Task directions:
Pictures stay out; everything else in the listing below is to be restated word for word.

Dataset excerpt:
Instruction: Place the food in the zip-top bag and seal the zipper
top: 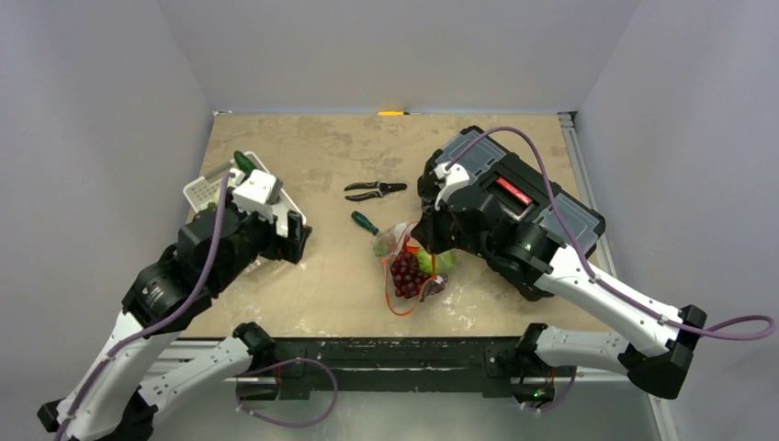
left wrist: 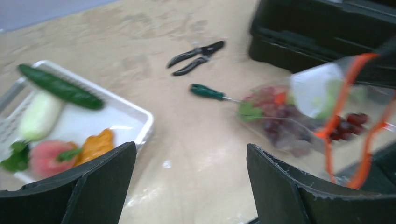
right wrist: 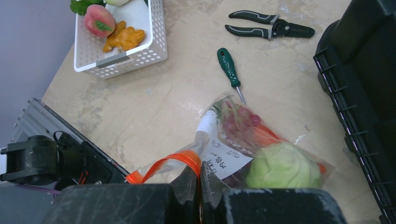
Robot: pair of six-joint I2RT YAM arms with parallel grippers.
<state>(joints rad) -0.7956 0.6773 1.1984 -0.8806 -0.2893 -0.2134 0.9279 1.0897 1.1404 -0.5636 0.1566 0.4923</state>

Problem solution:
Instruction: Place the food in the zip-top bag and seal the zipper
top: 
left wrist: 
right wrist: 
Robot: pair of six-joint I2RT YAM arms with parallel grippers.
<state>(joints rad) -0.7956 0.6773 1.1984 -0.8806 -0.2893 -0.2134 0.9279 1.0897 1.1404 -0.5636 0.1566 0.4923</state>

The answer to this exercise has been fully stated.